We have seen that kind of partnership evolving and becoming more mature, but we still need to find ways to intersect with social sciences and academia, and other players that can really contribute to that whole effort. It’s not only a technical issue, but there are topics that really touch the technical aspects of what we do. 

But has to do with social sciences and understanding the society, and the technology and the long-term ramifications. So it is a truly interdisciplinary domain, and that collaboration has not evolved as quickly as the technical aspects of AI. 

MICHAEL KRIGSMAN: Well, certainly when it comes to issues such as equitable access to health care resources, types of diseases that are studied, the costs and so forth, health care is very different from virtually every other domain for obvious reasons. Right, because it’s hey, if I’m sick, I don’t care how much it costs. But at the same time, I don’t want to have my health insurance go up. So obviously the social aspects are extremely complex, needless to say. 

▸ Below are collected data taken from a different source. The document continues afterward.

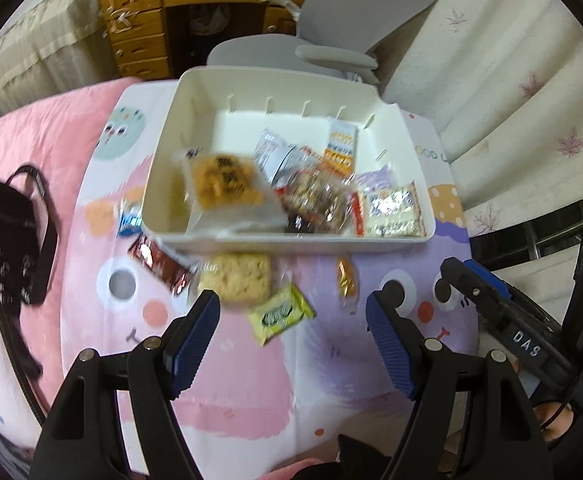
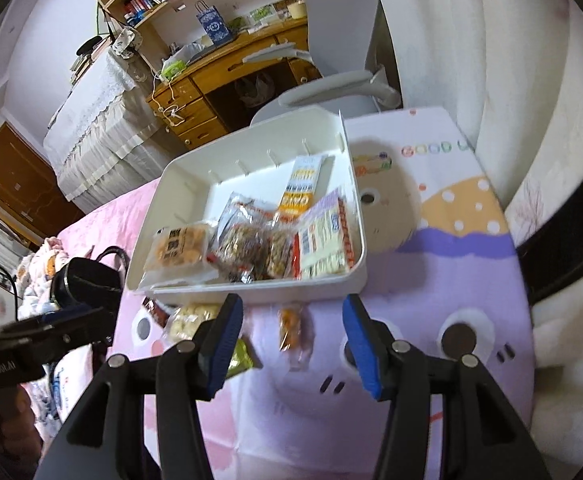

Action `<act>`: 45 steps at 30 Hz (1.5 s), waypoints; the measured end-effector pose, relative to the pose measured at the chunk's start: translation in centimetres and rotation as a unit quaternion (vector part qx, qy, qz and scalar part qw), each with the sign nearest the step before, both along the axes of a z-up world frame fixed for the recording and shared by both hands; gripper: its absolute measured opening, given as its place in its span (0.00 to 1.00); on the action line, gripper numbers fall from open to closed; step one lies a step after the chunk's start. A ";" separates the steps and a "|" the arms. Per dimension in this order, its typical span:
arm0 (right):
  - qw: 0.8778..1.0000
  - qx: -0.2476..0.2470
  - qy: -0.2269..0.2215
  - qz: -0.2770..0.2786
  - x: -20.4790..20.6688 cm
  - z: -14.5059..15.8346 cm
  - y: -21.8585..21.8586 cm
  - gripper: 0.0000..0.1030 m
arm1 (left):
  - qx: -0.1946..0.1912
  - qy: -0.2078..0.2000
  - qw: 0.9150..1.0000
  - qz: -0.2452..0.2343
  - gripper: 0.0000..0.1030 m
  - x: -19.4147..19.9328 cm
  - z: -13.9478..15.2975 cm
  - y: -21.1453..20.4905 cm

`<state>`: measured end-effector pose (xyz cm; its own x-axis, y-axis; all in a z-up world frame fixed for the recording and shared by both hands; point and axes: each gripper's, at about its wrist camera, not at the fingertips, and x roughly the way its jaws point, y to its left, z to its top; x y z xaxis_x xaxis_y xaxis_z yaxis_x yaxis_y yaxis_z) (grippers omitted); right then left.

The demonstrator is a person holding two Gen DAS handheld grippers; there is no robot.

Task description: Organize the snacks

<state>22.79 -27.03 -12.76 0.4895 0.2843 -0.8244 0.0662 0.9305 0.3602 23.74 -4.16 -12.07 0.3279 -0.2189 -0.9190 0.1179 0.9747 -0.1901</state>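
A white box (image 1: 291,240) stands on a cartoon mat (image 1: 331,360) and holds several snack packs, among them an orange cracker pack (image 1: 223,184) and a silvery white pack (image 1: 391,212). Loose snacks lie in front of it: a red packet (image 1: 159,266), a blue packet (image 1: 129,220), a pale rice cracker (image 1: 239,280), a yellow-green packet (image 1: 281,314) and a small orange packet (image 1: 346,280). My left gripper (image 1: 293,308) hangs open above the yellow-green packet, holding nothing. Above the small orange packet (image 2: 291,328), my right gripper (image 2: 291,312) is open and holds nothing, just before the box (image 2: 251,294).
A black bag with a strap (image 1: 7,232) lies on the pink bedding left of the mat. A grey office chair (image 1: 331,52) and a wooden desk (image 1: 143,32) stand behind the box. White bedding (image 2: 551,240) borders the mat on the right.
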 end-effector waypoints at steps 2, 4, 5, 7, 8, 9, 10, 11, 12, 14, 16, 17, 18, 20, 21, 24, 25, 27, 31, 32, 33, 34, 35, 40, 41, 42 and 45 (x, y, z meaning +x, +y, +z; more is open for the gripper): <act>1.000 0.014 0.012 0.000 -0.4 -0.4 -0.2 0.51 | 0.002 0.006 1.000 0.013 0.72 -0.7 -0.5 0.3; 0.999 0.027 0.024 0.004 -0.7 -0.9 -0.3 0.51 | 0.002 0.014 0.999 0.031 0.73 -1.5 -1.1 0.6; 0.999 0.031 0.030 0.007 -0.7 -1.1 -0.4 0.51 | 0.001 0.017 0.999 0.038 0.73 -1.9 -1.3 0.8; 0.998 0.037 0.040 0.012 -0.9 -1.6 -0.5 0.51 | -0.001 0.022 0.998 0.054 0.73 -2.5 -1.9 1.0; 0.998 0.039 0.044 0.014 -0.9 -1.8 -0.6 0.51 | -0.003 0.024 0.998 0.061 0.73 -2.8 -2.1 1.1; 0.998 0.042 0.048 0.017 -0.9 -2.0 -0.7 0.51 | -0.004 0.028 0.997 0.069 0.73 -3.1 -2.5 1.1; 0.997 0.044 0.053 0.020 -0.9 -2.2 -0.8 0.51 | -0.006 0.031 0.997 0.075 0.74 -3.3 -2.7 1.2; 0.997 0.045 0.057 0.022 -0.9 -2.4 -0.8 0.51 | -0.008 0.036 0.996 0.081 0.74 -3.5 -3.0 1.2; 0.997 0.046 0.061 0.024 -0.9 -2.6 -0.8 0.51 | -0.011 0.042 0.995 0.088 0.74 -3.7 -3.4 1.3; 0.996 0.048 0.070 0.029 -0.8 -3.0 -0.7 0.51 | -0.015 0.051 0.994 0.098 0.75 -3.8 -4.0 1.4; 0.995 0.048 0.076 0.033 -0.7 -3.3 -0.6 0.51 | -0.015 0.059 0.993 0.105 0.75 -3.8 -4.5 1.5; 0.995 0.048 0.081 0.037 -0.6 -3.6 -0.4 0.51 | -0.015 0.064 0.992 0.108 0.75 -3.8 -4.9 1.5; 0.995 0.047 0.084 0.038 -0.5 -3.8 -0.3 0.51 | -0.014 0.071 0.991 0.114 0.75 -3.7 -5.3 1.6; 0.994 0.044 0.091 0.041 -0.4 -4.3 -0.1 0.51 | -0.017 0.080 0.989 0.123 0.75 -3.4 -6.0 1.7; 0.994 0.042 0.094 0.042 -0.3 -4.5 0.0 0.51 | -0.021 0.088 0.988 0.129 0.75 -3.2 -6.5 1.8; 0.993 0.029 0.102 0.048 0.0 -5.4 0.5 0.51 | -0.031 0.108 0.983 0.147 0.76 -2.6 -8.1 1.9; 0.993 0.025 0.103 0.050 0.0 -5.6 0.8 0.51 | -0.035 0.116 0.981 0.152 0.76 -2.2 -8.8 1.9; 0.993 0.014 0.105 0.057 0.3 -6.3 1.2 0.51 | -0.042 0.128 0.978 0.161 0.76 -1.7 -10.0 1.9; 0.992 -0.009 0.101 0.079 0.7 -7.7 2.3 0.51 | -0.050 0.149 0.973 0.171 0.76 -0.6 -12.3 1.6; 0.992 -0.015 0.098 0.084 0.8 -8.0 2.5 0.51 | -0.052 0.154 0.972 0.170 0.76 -0.2 -13.0 1.4; 0.991 -0.023 0.093 0.089 0.8 -8.3 2.8 0.51 | -0.053 0.157 0.971 0.171 0.76 0.0 -13.3 1.4; 0.991 -0.032 0.087 0.095 0.8 -8.5 3.0 0.51 | -0.054 0.161 0.970 0.173 0.76 0.3 -13.8 1.2; 0.991 -0.040 0.080 0.102 0.8 -8.8 3.3 0.51 | -0.057 0.165 0.969 0.174 0.76 0.5 -14.3 1.1; 0.985 -0.077 0.050 0.146 0.7 -10.2 4.7 0.51 | -0.065 0.181 0.964 0.184 0.76 1.4 -16.1 0.8; 0.984 -0.081 0.048 0.153 0.8 -10.6 5.0 0.51 | -0.066 0.184 0.963 0.186 0.76 1.6 -16.4 0.7; 0.982 -0.085 0.046 0.159 0.8 -10.8 5.1 0.51 | -0.068 0.185 0.962 0.187 0.76 1.8 -16.7 0.6; 0.978 -0.100 0.035 0.177 1.0 -11.4 5.7 0.51 | -0.063 0.189 0.961 0.191 0.76 2.3 -17.3 0.2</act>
<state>23.76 -21.29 -24.15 0.3295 0.2553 -0.9090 -0.2549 0.9511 0.1747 26.02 -3.94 -29.36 0.0549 -0.2668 -0.9622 -0.3452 0.8991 -0.2690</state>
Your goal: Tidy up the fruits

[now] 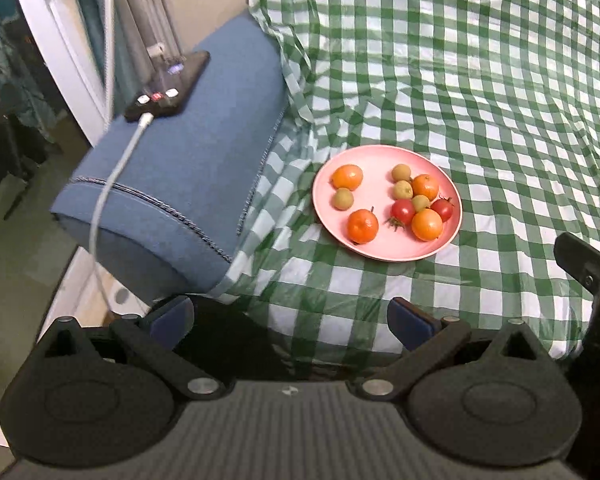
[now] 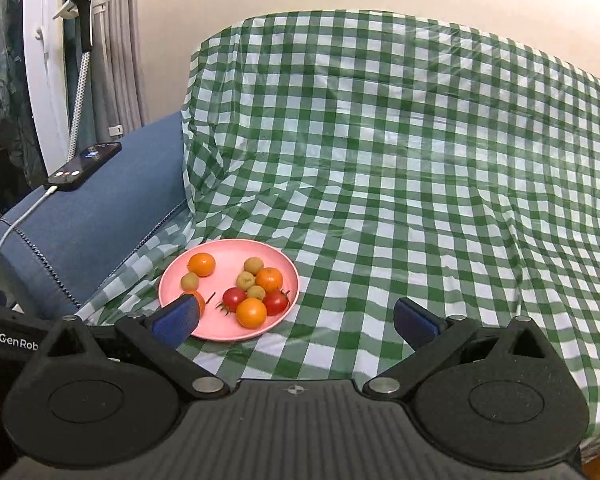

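Note:
A pink plate (image 1: pixel 384 160) (image 2: pixel 224 250) lies on the green checked cloth and holds several small fruits: orange ones (image 1: pixel 427 224) (image 2: pixel 251 312), red tomatoes (image 1: pixel 403 211) (image 2: pixel 275 302) and pale green-brown ones (image 1: pixel 343 199) (image 2: pixel 253 265). My left gripper (image 1: pixel 290 318) stands open well short of the plate, nothing between its fingers. My right gripper (image 2: pixel 296 316) is open too and empty; its left finger (image 2: pixel 176 318) covers part of one orange fruit at the plate's near edge. A part of the right gripper (image 1: pixel 588 276) shows at the right edge of the left wrist view.
The checked cloth (image 1: pixel 480 80) (image 2: pixel 420 160) drapes a sofa seat and back. A blue armrest (image 1: pixel 188 168) (image 2: pixel 100 208) lies left of the plate, with a black phone (image 1: pixel 168 86) (image 2: pixel 86 164) on a white cable (image 1: pixel 112 184) on top. A white ring stand and curtains stand far left.

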Demonstrator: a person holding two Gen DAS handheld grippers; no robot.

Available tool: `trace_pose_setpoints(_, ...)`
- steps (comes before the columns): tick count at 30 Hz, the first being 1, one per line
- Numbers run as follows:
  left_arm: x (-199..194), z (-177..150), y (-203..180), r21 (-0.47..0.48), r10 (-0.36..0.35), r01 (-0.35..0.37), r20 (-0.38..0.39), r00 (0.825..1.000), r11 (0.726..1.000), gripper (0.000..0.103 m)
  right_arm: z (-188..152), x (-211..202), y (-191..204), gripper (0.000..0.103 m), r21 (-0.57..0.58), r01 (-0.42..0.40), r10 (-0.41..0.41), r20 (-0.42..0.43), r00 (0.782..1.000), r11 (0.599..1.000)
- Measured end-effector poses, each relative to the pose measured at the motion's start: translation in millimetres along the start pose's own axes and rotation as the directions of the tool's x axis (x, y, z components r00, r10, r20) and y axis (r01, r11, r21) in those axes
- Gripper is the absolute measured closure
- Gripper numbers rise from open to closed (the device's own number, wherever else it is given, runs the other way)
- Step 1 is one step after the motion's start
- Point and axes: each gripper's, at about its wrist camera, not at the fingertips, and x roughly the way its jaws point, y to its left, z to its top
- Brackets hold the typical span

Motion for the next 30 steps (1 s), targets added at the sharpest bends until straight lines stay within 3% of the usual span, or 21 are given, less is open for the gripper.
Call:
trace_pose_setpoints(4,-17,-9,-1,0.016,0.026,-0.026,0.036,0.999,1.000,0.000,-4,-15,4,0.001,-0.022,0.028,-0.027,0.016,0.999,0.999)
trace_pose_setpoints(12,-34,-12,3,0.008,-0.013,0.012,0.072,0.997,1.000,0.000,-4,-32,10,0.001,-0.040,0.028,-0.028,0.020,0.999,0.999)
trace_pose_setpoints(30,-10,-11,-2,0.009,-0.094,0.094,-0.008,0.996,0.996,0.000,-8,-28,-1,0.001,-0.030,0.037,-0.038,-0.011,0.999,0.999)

BÜLENT KIZILTAN: Very much so Michael. Health care biotech pharma is a very complicated domain. There are multiple partners that have to be actively engaging into the discussion, and development of the methodologies that we are kind of pushing at the frontier. 

We cannot be only driven by academia. We cannot be only driven by technology. We definitely have to partner effectively with domain experts coming from different disciplines. And it’s truly an interdisciplinary domain, which may it’s sometimes very difficult, but it’s worth investing into and it’s exciting. 

MICHAEL KRIGSMAN: Tell us about the composition of your team. You’ve mentioned this interdisciplinary aspect a number of times, so how does your team reflect that emphasis? 

BÜLENT KIZILTAN: Because data science and AI is very interdisciplinary, we have been focusing on attracting talent that can bring in their diverse backgrounds into our operations and pipelines with their contributions. So we are attracting talent from very different domains, ranging from physics, mathematics, bioinformatics, chemistry, you name it. We have even people with social sciences background, that have built some analytical skills on top, that are contributing to our ongoing efforts. 

MICHAEL KRIGSMAN: So you’re bringing people together, with very different diverse set of backgrounds. 

BÜLENT KIZILTAN: That is correct. And one thing that is very important in data science, is we cannot focus only on the capabilities that they bring on board. Mainly because capabilities, if they are not nurtured, they can become obsolete in six to nine months. 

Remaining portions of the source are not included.